__WHAT YOU HAVE TO DO__. An exact copy of the listing below is the answer, with the pictures removed.

__RECORDS SHOWN__.
= = = = =

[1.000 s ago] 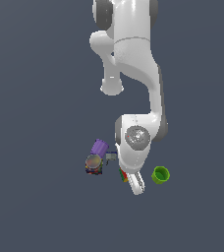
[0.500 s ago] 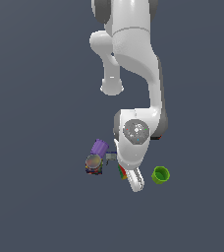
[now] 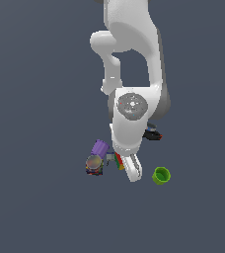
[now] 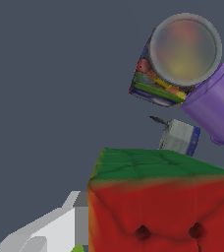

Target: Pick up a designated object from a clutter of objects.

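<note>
The pincer (image 3: 127, 165) sits low over the Rubik's-style cube (image 4: 163, 206); one finger (image 4: 50, 229) shows beside it, its opening impossible to tell. The multicoloured can (image 4: 175, 61) touches the purple cylinder (image 4: 219, 106).

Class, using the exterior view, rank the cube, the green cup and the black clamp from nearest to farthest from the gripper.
1. Cube: right against the gripper, on the exterior view's left.
2. Green cup: on the exterior view's right.
3. Black clamp: higher up, partly behind the arm.
</note>
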Robot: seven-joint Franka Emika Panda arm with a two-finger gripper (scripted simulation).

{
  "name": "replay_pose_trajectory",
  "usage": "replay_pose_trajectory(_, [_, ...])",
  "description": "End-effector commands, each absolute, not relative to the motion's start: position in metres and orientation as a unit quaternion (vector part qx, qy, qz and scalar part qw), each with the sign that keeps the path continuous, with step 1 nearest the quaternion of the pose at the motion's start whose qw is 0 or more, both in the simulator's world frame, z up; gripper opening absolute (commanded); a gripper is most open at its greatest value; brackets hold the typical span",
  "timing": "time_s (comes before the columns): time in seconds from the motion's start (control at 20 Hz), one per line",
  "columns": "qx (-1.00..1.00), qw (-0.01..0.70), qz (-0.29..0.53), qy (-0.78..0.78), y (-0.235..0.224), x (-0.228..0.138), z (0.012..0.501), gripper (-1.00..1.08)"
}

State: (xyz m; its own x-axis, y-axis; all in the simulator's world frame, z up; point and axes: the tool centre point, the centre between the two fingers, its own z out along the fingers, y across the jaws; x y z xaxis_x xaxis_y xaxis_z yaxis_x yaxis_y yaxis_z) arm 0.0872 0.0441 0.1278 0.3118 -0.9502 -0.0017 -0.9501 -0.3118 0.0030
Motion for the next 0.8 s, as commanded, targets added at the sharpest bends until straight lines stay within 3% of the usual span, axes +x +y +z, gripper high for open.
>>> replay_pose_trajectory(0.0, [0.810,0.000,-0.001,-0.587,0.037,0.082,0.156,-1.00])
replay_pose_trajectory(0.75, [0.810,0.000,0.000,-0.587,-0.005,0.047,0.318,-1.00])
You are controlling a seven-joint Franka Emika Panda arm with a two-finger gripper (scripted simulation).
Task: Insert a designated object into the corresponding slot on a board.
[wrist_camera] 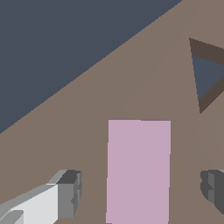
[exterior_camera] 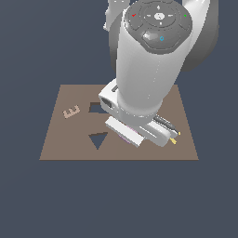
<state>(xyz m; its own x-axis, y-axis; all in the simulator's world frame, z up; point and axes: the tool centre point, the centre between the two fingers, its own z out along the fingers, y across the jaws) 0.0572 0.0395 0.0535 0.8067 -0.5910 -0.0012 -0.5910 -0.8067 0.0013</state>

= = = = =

__FINISHED TASK__.
[1.000 s ago] 
[0.500 s ago] 
[now] 
[now] 

Target: Pick up a designated object from a clutter of objects.

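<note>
The pincer (image 3: 127, 165) sits low over the Rubik's-style cube (image 4: 163, 206); one finger (image 4: 50, 229) shows beside it, its opening impossible to tell. The multicoloured can (image 4: 175, 61) touches the purple cylinder (image 4: 219, 106).

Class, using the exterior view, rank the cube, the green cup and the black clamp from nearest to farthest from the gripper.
1. Cube: right against the gripper, on the exterior view's left.
2. Green cup: on the exterior view's right.
3. Black clamp: higher up, partly behind the arm.
</note>
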Robot: seven-joint Franka Emika Panda arm with a two-finger gripper (scripted simulation).

{
  "name": "replay_pose_trajectory",
  "usage": "replay_pose_trajectory(_, [_, ...])",
  "description": "End-effector commands, each absolute, not relative to the motion's start: position in metres and orientation as a unit quaternion (vector part qx, qy, qz and scalar part qw), each with the sign that keeps the path continuous, with step 1 nearest the quaternion of the pose at the motion's start whose qw is 0 or more, both in the simulator's world frame, z up; gripper opening absolute (commanded); a gripper is most open at its greatest value; brackets hold the typical span",
  "timing": "time_s (comes before the columns): time in seconds from the motion's start (control at 20 Hz), one per line",
  "columns": "qx (-1.00..1.00), qw (-0.01..0.70), qz (-0.29..0.53), qy (-0.78..0.78), y (-0.235..0.224), x (-0.228..0.138), z (0.012..0.501), gripper (-1.00..1.08)"
}

State: (xyz m; its own x-axis, y-axis; all in the simulator's world frame, z up; point and axes: the tool centre point, the centre between the two fingers, its own z out along the fingers, y across the jaws; x y z xaxis_x xaxis_y xaxis_z yaxis_x yaxis_y yaxis_z) arm 0.0872 0.0441 0.1278 0.3118 -0.9502 -0.0017 -0.9501 -0.3118 0.0030
Motion for the next 0.8 s, as commanded, targets added at the sharpest bends until straight lines stay within 3% of the usual span, axes +x +y +z, gripper high for open.
>>> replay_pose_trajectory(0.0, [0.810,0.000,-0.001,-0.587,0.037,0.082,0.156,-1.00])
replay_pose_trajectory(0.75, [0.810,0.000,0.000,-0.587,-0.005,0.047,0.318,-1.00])
You are controlling a seven-joint Franka Emika Panda arm with a two-finger gripper (scripted simulation).
Task: Insert a designated object into the corresponding slot on a board.
[wrist_camera] 
[exterior_camera] 
<state>(xyz m; its own x-axis, y-axis; all in the simulator's world frame, z up; point and axes: the tool centre point, the centre between the two fingers, its own z out along the fingers, y across the jaws) 0.0572 0.0395 0.0535 0.8067 -0.5910 -0.0012 -0.5910 -0.8067 0.0013</state>

The answer has been given, and the exercise is complete.